Решили идти. Слева от плиты-языка нашли родничок, устроили обед. Леон в беседе участия не принимал, потому что смысл улавливал лишь поверхностно. Правда, общая тема тоже его взволновала. Отдохнуть в гостеприимном доме, где их обязательно ждёт уют, — какое счастье! Перед глазами немедленно всплыла картинка: на кровати сладко посапывает Ангелина, он сам сидит в кресле и читает; размеренно отсчитывается часами тишина; изредка едва слышно шелестят переворачиваемые страницы; тепло, не замечаемое, но глубокое, согревает тело и душу. Вот чем у него ассоциировалось слово "уют".

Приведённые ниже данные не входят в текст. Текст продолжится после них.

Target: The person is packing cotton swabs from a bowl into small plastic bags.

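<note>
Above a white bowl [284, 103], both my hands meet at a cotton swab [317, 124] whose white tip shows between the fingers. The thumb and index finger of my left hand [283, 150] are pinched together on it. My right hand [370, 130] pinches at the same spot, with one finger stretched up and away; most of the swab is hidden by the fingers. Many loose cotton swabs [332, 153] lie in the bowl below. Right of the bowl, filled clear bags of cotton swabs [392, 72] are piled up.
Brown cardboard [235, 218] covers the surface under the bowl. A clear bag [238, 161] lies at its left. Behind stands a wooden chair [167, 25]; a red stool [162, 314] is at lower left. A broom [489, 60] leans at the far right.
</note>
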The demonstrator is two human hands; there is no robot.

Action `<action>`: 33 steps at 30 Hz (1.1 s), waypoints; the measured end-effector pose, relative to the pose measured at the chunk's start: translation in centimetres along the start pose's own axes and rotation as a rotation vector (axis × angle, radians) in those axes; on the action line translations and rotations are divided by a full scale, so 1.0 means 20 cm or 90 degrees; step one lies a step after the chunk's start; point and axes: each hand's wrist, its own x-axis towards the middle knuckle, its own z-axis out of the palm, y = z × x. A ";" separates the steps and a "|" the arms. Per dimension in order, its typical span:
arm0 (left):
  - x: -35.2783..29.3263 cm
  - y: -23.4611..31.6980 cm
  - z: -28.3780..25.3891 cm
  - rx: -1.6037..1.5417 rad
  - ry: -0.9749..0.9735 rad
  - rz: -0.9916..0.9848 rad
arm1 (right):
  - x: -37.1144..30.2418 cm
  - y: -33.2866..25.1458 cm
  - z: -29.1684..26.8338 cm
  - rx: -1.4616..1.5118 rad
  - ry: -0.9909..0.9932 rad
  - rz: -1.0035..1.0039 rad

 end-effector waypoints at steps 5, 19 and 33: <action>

Он машинально поёжился, потянувшись поставить стаканчик с водой на камень. Что-то странное опять засвербило между лопаток. Может, парни утаили от него, что он всё-таки грохнулся? Ах, да, он уже думал об этом. Скорее всего, на коже осталась царапина или саму кожу содрал. Вот и свербит.

— Леон, ты поел? — спросил Брис.

— В общем-то, да, — несколько удивившись его деловитому тону, отозвался Леон.

— Снимай рубаху.

— Что?

— Рубаху, говорю, снимай. Не могу смотреть, как ты плечом дёргаешь. Надо глянуть, что у тебя там.

Наверное, Брис думает о том же — что Леон поранился. Леон расстегнул пуговицы и приспустил рубаху с плеч, не вынимая рук из рукавов. Мелочь какая-нибудь. Брис сейчас быстро разберётся с нею и…

Солнце словно положило лёгкие тёплые ладони на его плечи, и Леон зажмурился, улыбаясь ему. Он не видел, как за его спиной встают парни, привлечённые неподвижной фигурой Бриса; как, бросив взгляд на его посеревшее лицо, смотрят на спину своего командира и лица их, хоть и не бледнеют, но вытягиваются… Он наслаждался ощутимыми воздушными струями, прохладными и горячими — ветра и солнца, но вскоре и он понял, что молчание затягивается. Обернувшись, Леон немного забеспокоился.

— Что у меня там? Царапина?

Док Никита чуть обошёл его стороной и пальцем провёл по левой лопатке. Леон прислушался к своим ощущениям: нет боли он не чувствует. Что же происходит?

— Боюсь, та ловушка сработала неожиданным образом. — Пальцы дока Никиты снова скользнули по спине Леона, и теперь Леон ощутил на коже что-то жёсткое. — Садись, Леон. Придётся, к сожалению, рассказать кое-что о тебе самом.